Pictures are to be left out, and only the lines below starting at the one with "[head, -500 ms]" and ending at the one with "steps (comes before" are to be reproduced, each exactly, both ends included.

• DATASET SECTION
----
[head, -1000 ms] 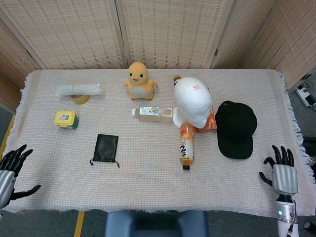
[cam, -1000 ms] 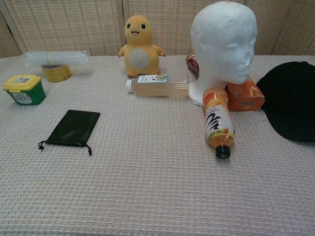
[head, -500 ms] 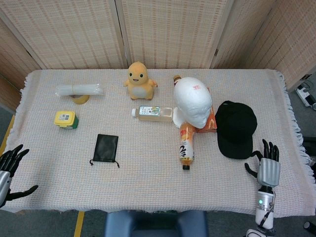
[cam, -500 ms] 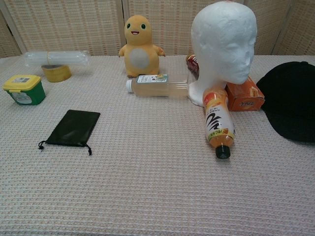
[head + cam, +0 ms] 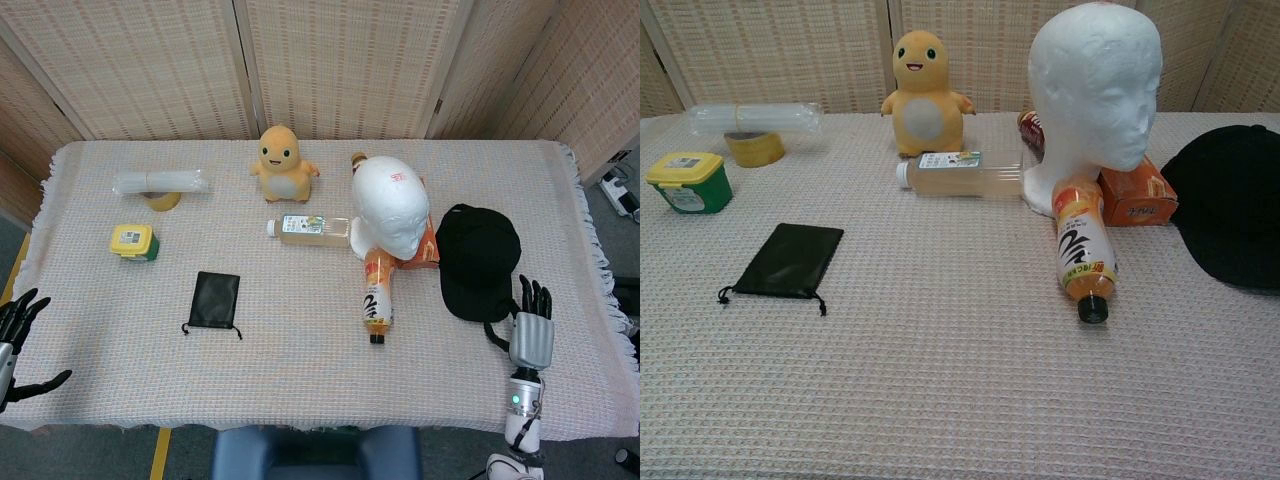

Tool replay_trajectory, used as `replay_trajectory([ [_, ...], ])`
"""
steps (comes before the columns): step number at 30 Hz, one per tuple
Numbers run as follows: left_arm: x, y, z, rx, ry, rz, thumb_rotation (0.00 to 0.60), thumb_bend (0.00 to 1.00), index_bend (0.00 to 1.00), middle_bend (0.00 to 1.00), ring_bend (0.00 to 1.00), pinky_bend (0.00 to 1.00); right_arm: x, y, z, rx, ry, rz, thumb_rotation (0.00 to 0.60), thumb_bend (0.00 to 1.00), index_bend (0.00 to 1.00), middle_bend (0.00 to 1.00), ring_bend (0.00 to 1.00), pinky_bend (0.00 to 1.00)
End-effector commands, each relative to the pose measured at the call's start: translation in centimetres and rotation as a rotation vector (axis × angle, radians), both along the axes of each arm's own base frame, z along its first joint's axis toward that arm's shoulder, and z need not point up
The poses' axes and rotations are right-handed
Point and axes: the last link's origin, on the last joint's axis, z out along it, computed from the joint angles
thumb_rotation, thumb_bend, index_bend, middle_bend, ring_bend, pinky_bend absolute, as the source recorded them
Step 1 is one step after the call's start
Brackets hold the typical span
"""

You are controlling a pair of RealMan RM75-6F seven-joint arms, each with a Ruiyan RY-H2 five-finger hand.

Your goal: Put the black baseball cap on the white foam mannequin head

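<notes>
- The black baseball cap (image 5: 478,262) lies flat on the table's right side, a soft matte dome with its brim toward the near edge, just right of the white foam mannequin head (image 5: 391,207).
- The mannequin head is smooth, grainy foam, upright on its neck and bare on top.
- The right hand (image 5: 530,333) hovers close by the cap's brim, fingers spread and holding nothing; whether a fingertip touches the brim is hard to tell.
- The left hand (image 5: 15,340) hangs off the near-left table edge, fingers fanned apart, empty.
- A glossy orange-labelled bottle (image 5: 378,292) lies on its side against the head's base; a flat black drawstring pouch (image 5: 214,300) lies well left.
- A waffle-weave cloth (image 5: 300,360) with fringed ends covers the table; woven rattan screens (image 5: 340,65) stand behind.
</notes>
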Motion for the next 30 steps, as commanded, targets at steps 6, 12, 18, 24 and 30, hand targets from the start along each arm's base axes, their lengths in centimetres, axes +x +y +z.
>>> replay_trajectory([
  [6,-0.1,0.2,0.0,0.006,0.003,0.008,0.600,0.13,0.11,0.00,0.00,0.06,0.3,-0.7,-0.6,0.024,0.007,-0.007,0.600,0.15,0.48,0.06,0.00,0.00],
  [12,-0.3,0.4,0.1,0.016,0.008,0.018,0.600,0.13,0.11,0.00,0.00,0.06,0.7,-1.3,-1.1,0.029,-0.011,-0.006,0.600,0.16,0.48,0.06,0.00,0.00],
  [18,-0.4,0.5,0.2,0.031,0.012,0.027,0.600,0.13,0.11,0.00,0.00,0.06,1.2,-2.1,-1.1,0.015,-0.025,-0.001,0.600,0.16,0.45,0.05,0.00,0.00],
  [24,-0.5,0.7,0.2,0.040,0.015,0.035,0.600,0.13,0.11,0.00,0.00,0.06,1.6,-3.0,-0.9,0.007,-0.033,0.005,0.600,0.16,0.44,0.05,0.00,0.00],
  [30,-0.6,0.6,0.4,0.051,0.017,0.037,0.600,0.13,0.11,0.00,0.00,0.06,2.0,-3.7,-0.6,0.006,-0.032,0.033,0.600,0.24,0.44,0.05,0.00,0.00],
])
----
• RESPONSE AREA
[head, -500 ms] 
[cam, -500 ms] 
[head + cam, +0 ms] 

Tool replay_trajectory, used as `replay_trajectory([ [_, ...], ])`
"""
steps (comes before the columns): step number at 30 Hz, one per tuple

What was requested is fully covered by this answer.